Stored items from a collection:
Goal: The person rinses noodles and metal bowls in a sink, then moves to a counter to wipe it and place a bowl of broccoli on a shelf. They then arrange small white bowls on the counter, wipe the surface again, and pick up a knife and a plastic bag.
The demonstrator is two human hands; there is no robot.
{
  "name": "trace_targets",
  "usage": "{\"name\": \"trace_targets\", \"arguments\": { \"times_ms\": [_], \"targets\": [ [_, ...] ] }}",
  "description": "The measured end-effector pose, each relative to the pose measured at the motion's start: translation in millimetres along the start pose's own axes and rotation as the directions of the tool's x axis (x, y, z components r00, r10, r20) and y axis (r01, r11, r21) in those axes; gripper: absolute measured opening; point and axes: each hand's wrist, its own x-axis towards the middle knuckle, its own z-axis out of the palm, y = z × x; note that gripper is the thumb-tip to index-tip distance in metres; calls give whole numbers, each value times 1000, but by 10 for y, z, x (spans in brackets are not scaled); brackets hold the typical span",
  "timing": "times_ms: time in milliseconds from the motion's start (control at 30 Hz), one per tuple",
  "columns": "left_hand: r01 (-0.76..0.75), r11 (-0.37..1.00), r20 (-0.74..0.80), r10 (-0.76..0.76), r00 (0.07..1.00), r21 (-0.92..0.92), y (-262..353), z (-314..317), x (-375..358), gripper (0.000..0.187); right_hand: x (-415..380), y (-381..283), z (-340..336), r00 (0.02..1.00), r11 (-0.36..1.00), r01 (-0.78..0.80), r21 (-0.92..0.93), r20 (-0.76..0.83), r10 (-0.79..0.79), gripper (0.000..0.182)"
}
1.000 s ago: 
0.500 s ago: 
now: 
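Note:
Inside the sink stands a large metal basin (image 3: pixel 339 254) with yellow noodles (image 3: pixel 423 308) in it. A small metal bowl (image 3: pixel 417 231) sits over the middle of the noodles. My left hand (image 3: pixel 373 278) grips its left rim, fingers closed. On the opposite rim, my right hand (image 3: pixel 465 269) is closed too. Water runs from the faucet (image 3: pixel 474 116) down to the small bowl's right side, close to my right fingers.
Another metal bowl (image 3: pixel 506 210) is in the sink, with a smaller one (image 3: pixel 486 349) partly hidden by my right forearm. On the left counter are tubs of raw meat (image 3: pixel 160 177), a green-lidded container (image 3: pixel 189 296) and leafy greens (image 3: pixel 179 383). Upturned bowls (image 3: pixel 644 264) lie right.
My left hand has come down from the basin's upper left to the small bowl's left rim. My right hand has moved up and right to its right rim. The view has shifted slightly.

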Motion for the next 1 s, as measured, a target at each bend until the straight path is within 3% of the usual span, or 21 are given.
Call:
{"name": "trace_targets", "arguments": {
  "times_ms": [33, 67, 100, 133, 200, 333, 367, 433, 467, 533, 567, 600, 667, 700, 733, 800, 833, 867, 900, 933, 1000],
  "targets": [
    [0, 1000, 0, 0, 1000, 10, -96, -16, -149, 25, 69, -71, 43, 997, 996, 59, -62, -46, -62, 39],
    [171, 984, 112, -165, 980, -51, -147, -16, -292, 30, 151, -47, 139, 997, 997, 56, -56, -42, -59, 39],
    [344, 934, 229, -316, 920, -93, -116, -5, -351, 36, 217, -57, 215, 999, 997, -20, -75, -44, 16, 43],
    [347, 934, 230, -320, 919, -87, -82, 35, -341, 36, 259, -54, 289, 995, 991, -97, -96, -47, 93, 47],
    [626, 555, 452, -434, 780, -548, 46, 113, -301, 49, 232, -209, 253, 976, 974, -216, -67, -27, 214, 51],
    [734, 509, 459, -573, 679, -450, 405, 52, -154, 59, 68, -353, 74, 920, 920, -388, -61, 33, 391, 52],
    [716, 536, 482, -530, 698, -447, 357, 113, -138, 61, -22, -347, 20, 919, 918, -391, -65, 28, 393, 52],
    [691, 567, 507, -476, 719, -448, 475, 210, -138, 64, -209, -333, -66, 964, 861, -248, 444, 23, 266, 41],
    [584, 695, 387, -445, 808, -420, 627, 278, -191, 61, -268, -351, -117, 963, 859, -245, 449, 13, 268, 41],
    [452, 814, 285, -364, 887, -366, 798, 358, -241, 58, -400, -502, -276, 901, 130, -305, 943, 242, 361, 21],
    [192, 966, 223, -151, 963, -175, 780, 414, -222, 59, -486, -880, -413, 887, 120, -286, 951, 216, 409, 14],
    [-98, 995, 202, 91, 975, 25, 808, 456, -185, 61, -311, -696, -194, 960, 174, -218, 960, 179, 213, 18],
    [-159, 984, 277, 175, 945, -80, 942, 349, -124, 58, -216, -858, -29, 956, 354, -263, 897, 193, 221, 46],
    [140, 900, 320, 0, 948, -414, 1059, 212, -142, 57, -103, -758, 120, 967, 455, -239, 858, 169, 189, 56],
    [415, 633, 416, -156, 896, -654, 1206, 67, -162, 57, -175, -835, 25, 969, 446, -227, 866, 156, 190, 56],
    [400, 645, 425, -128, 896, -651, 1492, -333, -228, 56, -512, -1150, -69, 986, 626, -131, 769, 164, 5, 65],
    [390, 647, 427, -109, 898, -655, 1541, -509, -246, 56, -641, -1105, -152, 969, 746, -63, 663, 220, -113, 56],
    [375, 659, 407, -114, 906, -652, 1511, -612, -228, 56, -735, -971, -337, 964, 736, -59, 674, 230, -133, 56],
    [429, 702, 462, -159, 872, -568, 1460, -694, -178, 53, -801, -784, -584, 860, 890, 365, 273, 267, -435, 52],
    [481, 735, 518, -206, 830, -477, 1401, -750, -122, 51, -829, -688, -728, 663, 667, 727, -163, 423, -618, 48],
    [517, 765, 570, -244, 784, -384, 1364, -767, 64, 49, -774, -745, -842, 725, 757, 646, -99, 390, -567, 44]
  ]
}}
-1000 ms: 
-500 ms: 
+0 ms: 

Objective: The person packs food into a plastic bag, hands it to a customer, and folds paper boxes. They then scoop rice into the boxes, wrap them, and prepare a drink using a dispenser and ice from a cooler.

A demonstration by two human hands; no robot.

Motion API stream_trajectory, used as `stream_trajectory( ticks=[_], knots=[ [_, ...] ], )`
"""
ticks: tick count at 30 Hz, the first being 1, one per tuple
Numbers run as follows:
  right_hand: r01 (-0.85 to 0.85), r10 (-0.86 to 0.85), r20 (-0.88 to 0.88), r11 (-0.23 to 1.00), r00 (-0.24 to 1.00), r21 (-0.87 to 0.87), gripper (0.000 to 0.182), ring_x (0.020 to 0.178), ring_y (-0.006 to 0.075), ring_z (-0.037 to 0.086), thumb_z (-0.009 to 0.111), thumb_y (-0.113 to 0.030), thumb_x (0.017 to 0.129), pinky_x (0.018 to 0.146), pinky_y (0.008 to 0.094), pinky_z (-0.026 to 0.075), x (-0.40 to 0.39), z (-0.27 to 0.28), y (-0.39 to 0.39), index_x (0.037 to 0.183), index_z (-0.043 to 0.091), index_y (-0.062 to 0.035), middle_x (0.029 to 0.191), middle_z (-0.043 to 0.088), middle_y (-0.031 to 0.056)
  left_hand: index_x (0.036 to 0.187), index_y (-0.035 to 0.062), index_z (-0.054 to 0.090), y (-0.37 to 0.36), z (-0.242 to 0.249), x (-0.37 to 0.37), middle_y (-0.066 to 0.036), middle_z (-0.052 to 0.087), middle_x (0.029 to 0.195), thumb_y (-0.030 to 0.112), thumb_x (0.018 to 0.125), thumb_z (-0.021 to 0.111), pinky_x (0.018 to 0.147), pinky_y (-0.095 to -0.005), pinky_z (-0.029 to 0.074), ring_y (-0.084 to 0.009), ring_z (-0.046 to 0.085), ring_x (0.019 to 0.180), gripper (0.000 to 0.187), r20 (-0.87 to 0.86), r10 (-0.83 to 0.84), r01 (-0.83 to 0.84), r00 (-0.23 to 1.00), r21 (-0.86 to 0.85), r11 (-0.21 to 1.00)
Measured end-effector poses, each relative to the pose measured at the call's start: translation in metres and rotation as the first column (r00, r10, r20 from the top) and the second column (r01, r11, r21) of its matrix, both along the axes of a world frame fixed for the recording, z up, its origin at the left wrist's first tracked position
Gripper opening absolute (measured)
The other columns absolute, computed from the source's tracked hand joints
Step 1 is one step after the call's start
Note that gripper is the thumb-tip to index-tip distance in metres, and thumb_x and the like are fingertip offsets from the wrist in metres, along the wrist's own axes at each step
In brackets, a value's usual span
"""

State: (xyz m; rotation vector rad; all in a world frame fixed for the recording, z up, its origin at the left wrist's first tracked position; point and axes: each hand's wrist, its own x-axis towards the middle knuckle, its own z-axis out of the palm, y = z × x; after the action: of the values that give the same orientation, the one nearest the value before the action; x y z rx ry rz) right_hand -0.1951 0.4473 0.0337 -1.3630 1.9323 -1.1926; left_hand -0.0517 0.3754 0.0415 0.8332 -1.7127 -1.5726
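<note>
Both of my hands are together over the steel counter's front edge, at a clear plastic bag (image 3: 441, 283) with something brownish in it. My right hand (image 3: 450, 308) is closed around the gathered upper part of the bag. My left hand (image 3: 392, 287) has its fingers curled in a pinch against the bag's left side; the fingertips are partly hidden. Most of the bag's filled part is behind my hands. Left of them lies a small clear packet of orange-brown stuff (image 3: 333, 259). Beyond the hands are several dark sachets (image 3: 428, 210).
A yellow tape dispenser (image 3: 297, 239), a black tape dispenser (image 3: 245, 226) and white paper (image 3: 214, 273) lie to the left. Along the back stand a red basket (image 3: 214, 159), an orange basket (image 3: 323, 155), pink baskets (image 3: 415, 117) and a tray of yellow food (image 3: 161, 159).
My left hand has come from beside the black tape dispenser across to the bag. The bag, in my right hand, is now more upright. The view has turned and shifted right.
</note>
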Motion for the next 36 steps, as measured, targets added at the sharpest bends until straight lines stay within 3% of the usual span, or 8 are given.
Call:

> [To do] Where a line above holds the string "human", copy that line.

> [Answer box]
The demonstrator is two human hands; there is no robot.
A demonstration by two human hands; no robot.

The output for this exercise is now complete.